Comparaison au niveau des décalages entre la gestion de projet et un « processus risque non prévisible santé »

Pour les projets « en gestion de projet » le fait des retards dans l’exécution de leur déroulement aura comme conséquence que ces décalages vont reporter d’autant la livraison du projet et entrainer des frais supplémentaires.

Ce qui n’est pas le cas pour un « processus non prévisible santé » où les conséqunces peuvent être dans un rapport exponentiel.

En effet le processus « d’un risque non prévisible santé » n’a rien de comparable avec le management de projets (même très importants) où l’on connait leur début, leur durée et leur importance.

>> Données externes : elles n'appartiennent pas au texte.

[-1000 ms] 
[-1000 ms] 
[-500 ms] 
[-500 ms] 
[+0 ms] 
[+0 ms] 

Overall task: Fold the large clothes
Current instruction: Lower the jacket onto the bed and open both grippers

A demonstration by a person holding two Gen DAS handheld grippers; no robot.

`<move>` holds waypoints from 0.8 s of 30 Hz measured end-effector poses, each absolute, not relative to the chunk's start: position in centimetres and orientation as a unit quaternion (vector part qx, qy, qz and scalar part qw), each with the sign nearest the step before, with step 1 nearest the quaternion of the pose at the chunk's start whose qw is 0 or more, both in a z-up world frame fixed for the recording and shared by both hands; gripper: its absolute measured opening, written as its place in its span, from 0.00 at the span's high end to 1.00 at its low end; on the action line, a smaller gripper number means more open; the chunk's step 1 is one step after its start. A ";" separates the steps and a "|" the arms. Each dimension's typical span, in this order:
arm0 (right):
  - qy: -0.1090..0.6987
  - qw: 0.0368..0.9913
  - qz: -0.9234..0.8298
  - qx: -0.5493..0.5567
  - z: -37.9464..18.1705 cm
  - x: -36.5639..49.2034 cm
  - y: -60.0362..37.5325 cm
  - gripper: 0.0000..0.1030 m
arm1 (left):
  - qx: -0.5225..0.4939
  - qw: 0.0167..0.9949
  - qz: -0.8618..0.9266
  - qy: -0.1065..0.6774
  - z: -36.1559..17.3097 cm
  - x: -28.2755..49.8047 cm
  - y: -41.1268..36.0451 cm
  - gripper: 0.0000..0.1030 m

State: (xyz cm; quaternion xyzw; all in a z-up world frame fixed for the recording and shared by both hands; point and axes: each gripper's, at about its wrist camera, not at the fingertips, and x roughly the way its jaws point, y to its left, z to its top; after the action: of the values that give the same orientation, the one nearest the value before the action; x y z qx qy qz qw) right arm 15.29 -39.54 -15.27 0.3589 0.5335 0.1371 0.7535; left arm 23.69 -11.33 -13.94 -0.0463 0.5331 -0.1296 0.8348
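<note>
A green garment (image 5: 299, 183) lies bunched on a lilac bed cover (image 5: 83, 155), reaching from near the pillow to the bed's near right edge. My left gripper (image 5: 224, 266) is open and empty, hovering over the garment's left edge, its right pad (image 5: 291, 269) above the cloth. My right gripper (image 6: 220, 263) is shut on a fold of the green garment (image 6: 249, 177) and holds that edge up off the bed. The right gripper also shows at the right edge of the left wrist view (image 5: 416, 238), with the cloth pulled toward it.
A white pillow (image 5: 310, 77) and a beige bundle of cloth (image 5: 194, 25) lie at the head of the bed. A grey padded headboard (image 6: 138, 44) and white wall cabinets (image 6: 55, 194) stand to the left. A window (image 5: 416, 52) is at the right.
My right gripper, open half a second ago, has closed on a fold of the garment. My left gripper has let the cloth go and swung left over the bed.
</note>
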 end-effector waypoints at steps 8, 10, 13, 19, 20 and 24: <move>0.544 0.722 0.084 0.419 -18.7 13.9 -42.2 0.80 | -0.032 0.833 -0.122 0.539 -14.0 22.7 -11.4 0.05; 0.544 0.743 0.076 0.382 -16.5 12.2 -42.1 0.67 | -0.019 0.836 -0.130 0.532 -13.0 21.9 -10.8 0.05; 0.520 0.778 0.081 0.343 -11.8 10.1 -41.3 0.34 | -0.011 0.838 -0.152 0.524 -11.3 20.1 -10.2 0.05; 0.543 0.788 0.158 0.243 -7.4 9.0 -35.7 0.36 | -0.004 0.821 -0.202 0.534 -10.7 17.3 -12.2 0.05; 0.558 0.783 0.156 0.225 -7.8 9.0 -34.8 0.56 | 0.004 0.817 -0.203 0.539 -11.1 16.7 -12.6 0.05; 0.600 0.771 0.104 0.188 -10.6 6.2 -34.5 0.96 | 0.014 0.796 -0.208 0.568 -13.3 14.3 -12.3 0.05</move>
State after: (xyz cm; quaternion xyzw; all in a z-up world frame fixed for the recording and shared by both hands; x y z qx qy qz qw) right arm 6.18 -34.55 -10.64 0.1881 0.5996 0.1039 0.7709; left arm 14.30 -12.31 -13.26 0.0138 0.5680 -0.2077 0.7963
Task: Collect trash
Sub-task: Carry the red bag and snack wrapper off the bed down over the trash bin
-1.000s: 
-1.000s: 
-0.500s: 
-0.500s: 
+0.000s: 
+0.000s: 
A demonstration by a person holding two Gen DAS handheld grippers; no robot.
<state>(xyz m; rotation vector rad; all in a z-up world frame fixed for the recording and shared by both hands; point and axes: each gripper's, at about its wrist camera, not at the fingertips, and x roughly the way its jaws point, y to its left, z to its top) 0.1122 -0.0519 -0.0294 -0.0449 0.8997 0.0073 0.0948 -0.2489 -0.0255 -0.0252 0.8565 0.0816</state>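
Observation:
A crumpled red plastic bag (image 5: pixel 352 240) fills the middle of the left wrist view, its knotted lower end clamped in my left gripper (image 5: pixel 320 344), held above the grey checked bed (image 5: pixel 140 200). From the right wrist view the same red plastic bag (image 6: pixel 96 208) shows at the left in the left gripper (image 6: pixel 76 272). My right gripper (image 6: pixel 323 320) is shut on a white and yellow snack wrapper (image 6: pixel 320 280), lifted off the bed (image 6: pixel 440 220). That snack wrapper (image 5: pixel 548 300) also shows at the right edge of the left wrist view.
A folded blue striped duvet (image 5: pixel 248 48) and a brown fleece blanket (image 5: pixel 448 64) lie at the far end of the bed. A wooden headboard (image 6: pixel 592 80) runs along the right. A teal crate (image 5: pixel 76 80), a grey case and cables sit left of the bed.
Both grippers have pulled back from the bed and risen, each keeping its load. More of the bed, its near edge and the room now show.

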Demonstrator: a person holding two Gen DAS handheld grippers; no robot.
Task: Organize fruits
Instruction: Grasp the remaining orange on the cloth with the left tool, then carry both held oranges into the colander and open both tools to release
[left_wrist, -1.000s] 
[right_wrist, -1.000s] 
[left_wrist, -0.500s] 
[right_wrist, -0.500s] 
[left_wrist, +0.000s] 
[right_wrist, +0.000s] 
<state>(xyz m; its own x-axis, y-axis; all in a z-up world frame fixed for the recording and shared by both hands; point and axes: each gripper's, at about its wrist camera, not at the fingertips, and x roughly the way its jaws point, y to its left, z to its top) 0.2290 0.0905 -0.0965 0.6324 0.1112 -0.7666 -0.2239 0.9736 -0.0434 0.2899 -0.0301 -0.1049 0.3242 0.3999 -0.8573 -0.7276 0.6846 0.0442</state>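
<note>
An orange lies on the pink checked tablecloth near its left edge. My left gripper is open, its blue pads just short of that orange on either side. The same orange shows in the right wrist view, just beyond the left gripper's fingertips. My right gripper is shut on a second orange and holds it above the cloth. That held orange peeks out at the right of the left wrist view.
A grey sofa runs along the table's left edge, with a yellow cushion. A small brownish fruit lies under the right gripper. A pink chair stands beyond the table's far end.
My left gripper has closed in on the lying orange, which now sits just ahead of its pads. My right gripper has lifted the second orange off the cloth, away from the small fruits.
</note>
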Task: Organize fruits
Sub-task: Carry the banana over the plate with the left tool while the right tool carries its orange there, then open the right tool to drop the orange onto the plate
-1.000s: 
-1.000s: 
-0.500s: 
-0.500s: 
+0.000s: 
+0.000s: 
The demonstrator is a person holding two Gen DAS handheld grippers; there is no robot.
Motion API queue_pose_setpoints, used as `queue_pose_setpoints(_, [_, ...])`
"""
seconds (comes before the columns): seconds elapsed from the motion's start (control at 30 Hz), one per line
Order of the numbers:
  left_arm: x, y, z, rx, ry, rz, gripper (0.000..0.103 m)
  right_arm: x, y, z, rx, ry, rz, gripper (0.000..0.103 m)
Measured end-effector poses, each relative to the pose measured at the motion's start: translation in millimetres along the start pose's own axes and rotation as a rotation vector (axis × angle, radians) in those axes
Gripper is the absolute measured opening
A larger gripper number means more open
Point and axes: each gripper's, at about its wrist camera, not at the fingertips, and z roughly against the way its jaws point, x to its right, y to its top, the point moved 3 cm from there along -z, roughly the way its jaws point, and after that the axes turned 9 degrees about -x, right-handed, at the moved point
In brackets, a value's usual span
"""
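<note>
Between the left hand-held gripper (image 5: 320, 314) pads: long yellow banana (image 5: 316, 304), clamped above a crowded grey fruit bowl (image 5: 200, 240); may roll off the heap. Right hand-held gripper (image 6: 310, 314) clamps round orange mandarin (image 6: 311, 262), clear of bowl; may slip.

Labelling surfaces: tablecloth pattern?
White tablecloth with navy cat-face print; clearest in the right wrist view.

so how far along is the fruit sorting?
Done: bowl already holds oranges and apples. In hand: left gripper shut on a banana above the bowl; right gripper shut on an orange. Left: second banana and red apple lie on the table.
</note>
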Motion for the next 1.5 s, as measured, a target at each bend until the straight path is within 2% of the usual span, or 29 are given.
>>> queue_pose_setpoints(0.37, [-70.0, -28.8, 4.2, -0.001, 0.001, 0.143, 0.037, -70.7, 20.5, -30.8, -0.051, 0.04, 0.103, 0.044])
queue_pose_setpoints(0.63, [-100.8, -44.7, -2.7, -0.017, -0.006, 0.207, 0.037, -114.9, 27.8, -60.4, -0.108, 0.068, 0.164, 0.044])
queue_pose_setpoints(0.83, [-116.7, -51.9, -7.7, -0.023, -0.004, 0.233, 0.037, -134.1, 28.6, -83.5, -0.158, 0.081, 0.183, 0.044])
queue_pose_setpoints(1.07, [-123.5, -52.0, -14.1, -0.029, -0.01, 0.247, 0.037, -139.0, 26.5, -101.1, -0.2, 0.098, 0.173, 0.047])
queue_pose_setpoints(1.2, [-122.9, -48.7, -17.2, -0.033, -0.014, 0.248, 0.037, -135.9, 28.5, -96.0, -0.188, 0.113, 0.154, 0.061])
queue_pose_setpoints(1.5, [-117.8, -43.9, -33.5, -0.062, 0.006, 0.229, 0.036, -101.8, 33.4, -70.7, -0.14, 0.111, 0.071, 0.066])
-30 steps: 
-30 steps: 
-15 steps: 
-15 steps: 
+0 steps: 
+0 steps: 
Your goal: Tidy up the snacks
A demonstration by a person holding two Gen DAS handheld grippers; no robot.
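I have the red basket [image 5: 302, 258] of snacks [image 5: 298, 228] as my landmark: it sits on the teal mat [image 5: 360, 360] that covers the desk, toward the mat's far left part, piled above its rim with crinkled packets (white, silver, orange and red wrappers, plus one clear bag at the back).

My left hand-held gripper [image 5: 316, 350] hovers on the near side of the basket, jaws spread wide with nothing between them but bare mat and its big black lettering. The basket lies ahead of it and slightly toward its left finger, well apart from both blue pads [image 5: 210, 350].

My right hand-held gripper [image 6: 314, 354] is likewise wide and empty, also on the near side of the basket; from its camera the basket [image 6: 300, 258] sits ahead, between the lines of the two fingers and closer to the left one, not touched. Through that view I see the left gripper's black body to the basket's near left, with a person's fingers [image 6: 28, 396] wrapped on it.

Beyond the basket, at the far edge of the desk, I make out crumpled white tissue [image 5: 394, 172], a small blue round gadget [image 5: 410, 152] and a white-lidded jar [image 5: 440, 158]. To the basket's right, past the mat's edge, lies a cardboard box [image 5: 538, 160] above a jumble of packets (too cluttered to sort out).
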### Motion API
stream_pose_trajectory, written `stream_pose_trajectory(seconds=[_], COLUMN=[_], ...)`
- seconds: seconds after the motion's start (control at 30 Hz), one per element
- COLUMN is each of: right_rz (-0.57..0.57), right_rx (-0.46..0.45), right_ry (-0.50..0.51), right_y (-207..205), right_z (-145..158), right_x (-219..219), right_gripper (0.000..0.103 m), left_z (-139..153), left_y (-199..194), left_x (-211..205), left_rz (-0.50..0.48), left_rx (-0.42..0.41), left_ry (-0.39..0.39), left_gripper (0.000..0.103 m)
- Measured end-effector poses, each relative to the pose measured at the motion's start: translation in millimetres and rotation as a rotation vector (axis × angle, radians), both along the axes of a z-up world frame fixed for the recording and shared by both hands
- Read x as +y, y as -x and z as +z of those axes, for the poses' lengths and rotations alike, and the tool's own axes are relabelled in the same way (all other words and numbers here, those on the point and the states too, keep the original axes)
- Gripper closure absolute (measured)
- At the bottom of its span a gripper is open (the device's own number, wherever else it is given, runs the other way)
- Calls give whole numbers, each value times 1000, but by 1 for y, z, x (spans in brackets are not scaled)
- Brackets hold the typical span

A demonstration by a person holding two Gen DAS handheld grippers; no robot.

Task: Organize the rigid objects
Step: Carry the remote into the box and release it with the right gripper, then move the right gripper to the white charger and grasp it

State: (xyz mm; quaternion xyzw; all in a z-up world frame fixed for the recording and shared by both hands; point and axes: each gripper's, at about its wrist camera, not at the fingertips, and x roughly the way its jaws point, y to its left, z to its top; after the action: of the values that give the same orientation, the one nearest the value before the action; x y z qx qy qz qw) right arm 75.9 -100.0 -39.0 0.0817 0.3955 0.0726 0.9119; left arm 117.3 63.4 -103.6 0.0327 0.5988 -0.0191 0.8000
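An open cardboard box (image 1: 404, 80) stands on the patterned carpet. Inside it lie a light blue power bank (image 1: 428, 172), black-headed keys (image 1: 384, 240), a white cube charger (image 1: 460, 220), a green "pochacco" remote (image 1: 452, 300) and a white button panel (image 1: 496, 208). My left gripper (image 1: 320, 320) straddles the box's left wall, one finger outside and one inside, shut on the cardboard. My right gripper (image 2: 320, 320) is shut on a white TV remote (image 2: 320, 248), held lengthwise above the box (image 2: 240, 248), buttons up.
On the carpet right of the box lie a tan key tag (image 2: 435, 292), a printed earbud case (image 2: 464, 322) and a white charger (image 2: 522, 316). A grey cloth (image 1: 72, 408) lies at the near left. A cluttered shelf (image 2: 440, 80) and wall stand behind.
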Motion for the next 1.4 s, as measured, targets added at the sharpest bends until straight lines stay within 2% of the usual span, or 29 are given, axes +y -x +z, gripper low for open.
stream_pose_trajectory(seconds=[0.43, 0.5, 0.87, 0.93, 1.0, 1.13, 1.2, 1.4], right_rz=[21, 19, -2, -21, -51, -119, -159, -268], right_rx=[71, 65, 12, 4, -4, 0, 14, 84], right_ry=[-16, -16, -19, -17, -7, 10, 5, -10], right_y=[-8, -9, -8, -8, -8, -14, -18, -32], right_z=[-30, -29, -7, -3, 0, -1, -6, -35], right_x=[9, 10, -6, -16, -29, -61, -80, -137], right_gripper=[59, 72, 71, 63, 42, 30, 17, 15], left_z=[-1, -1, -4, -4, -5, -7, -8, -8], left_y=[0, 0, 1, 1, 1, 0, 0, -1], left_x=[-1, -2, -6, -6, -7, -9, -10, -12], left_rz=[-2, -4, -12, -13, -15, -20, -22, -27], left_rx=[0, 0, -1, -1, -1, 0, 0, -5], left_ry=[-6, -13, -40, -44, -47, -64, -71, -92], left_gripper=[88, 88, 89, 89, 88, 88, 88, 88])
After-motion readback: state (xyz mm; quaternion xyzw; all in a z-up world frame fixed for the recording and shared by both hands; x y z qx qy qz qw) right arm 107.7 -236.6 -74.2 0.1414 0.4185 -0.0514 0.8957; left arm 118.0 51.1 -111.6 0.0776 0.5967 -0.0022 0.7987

Pour un « risque non prévisible santé » (imposé par la nature) on ne connait ni son commencement, ni sa fin, ni son importance. On doit donc constamment prendre en compte son évolution. De plus, on doit tenir compte des ressources limitées à mettre en œuvre. Il peut apparaître sur plusieurs sites à des dates où l’intensité du niveau de risque sera différente.

Il en résulte que l’imprévision concernant cette contrainte élémentaire non respectée a de plus amplifié considérablement ses effets négatifs. La raison c’est que le déroulement du processus s’est poursuivi sans cette sécurité des masques ce qui a provoqué ce désastre.

L’utilisation des masques (la tâche 1) retardée, la sécurité des masques n’est plus assurée.

Les besoins en ressources des équipements lourds (la tâche 3) vont se trouver plus rapidement saturés.

On a eu l’augmentation des ressources non linéaires mais en exponentielle.

En effet, cette pénurie de masques a occasionné au niveau des équipements lourds, dans le traitement du coronavirus, des surcharges qui ont été dramatiques presque au-delà de leur capacité ressources disponibles.

Les responsables concernés sont très nombreux et depuis plusieurs années. Une grande majorité des participants concernés devaient avoir la connaissance de ces contraintes et auraient dû l’avoir signalée pour sa prise en compte ce qui aurait évité cette catastrophe initiale.

Mais il restera à la société le choix cornélien qui peut se poser lors d’un processus « risque non prévisible santé» : concernant l’importance des équipements onéreux à prévoir.

Privilégier les membres les plus fragiles de la société actuelle ou les intérêts des générations futures.